Materials and methods

Principles of method if other than guideline:
The influence of extreme culture conditions upon the results of in-vitro genotoxicity assays and their relevancy to in-vivo studies were discussed. Extreme culture conditions discussed included excessively high concentrations of test agents, high levels of cytotoxicity, the use of metabolic activation systems, and extremes of pH.

Test material

Constituent 1
Chemical structure
Reference substance name:
Sulphuric acid
EC Number:
EC Name:
Sulphuric acid
Cas Number:
Molecular formula:
sulfuric acid

Results and discussion

Test results
The authors report positive results in in vitro studies in cultured mammalian cells due to low pH

Any other information on results incl. tables

A variety of studies have shown that in-vitro assays that indicate a high level of apparent genotoxic activity in which very high concentrations of test agent were used do so because of the effect of elevated osmolality of the culture medium. To avoid this problem in in-vitro clastogenicity tests, the maximum concentration of the test agent should be kept below 10 millimolar. Many studies have shown that when rodent models have been used for human genotoxicity, rodent genotoxicants can only be detected in in-vitro systems in which concentrations that are highly cytotoxic are used. It has not been possible to define an upper limit for cytotoxicity in in-vitro tests other than on a case by case basis. Liver S9 mix has been shown to exert genotoxic effects in some in-vitro test systems, especially those based on mammalian cells. Assays that utilize metabolic activation systems derived from isolated microsomes appear to be capable of generating toxic and mutagenic species. This is attributed to their being susceptible to lipid peroxidation. The use of nonphysiological pHs in in-vitro test systems can not only affect the mutagenic response of the test agent but can be mutagenic in their own right. Studies with sulphuric acid reporting negatve results in Ames tests and positive results in chromosomal aberration studiens in CHO cells and in a non-standard assasy in developing sea-urchin embryos are reported; the positive findings in these studies are considered to be a consequence of the low pH of the culture medium.
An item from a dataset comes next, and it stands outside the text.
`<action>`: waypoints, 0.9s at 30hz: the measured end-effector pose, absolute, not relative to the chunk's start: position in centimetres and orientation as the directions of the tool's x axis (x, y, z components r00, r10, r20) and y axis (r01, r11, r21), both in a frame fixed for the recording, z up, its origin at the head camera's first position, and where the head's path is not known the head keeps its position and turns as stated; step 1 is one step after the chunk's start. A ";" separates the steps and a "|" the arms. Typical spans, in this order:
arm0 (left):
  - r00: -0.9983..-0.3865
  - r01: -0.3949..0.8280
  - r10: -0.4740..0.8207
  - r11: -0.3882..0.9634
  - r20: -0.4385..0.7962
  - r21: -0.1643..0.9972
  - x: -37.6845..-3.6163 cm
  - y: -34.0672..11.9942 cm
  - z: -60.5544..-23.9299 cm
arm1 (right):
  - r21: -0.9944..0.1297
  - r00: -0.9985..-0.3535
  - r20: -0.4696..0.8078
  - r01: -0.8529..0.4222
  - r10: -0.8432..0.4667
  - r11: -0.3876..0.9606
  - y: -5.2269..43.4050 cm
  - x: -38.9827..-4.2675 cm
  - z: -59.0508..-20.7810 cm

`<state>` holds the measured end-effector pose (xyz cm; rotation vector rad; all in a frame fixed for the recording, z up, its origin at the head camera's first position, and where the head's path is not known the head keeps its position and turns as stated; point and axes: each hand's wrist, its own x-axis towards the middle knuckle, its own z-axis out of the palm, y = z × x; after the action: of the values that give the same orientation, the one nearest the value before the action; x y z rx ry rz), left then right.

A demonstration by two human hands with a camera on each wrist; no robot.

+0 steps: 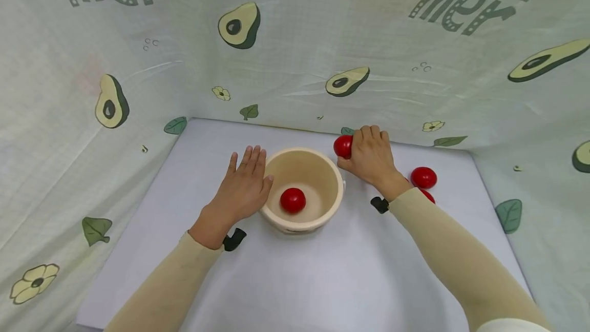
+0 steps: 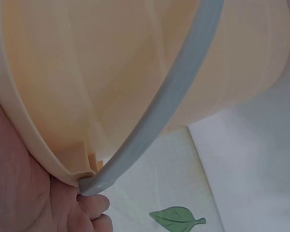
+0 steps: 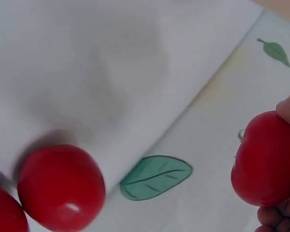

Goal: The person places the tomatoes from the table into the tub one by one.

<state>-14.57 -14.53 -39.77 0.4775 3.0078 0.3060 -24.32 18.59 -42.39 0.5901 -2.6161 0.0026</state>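
Note:
A cream bucket with a grey handle stands upright on the white table. One red tomato lies on its floor. My left hand rests against the bucket's left rim, fingers straight and pointing away from me. In the left wrist view, the palm lies along the rim by the handle's joint. Beyond the bucket's right side, my right hand grips another red tomato between thumb and fingers. Two more tomatoes lie on the table near my right wrist, one in full sight and one partly hidden by the sleeve.
The white table ends at a hanging cloth printed with avocados, leaves and flowers, which rises behind it and at both sides. Each wrist wears a dark strap; the left one sits near the bucket's base.

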 end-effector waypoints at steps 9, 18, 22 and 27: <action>-0.950 0.296 0.310 0.935 -0.045 0.194 -14.7 -14.6 -39.8 | 0.107 -0.769 0.484 -0.421 -0.417 0.901 17.2 -23.3 -40.3; -0.949 0.295 0.311 0.934 -0.050 0.199 -14.7 -14.4 -39.9 | 0.061 -0.743 0.545 -0.426 -0.388 0.903 15.5 -21.6 -36.8; -0.950 0.294 0.308 0.935 -0.045 0.200 -14.7 -14.4 -40.0 | 0.070 -0.701 0.564 -0.486 -0.436 0.871 14.0 -20.4 -36.6; -0.958 0.274 0.285 0.941 -0.028 0.199 -14.5 -14.4 -39.9 | 0.087 -0.664 0.564 -0.542 -0.490 0.836 12.0 -19.2 -37.3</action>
<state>-14.46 -14.44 -39.93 0.4378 3.0396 0.2991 -19.19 11.97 -37.27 0.7535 -2.4237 0.1174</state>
Applicant's summary and conclusion


The authors conclude although the artefactual genotoxicity associated with the use of extreme culture conditions does not explain all of the discrepancy between in-vitro and in-vivo results, modifying test protocols to eliminate these conditions should help improve the credibility and reliability of in-vitro tests for predicting in-vivo responses.
Executive summary:

Positive results in studies of chromosomal aberration seen with sulphuric acid are considered to be a consequence of effects on the pH of the culture medium.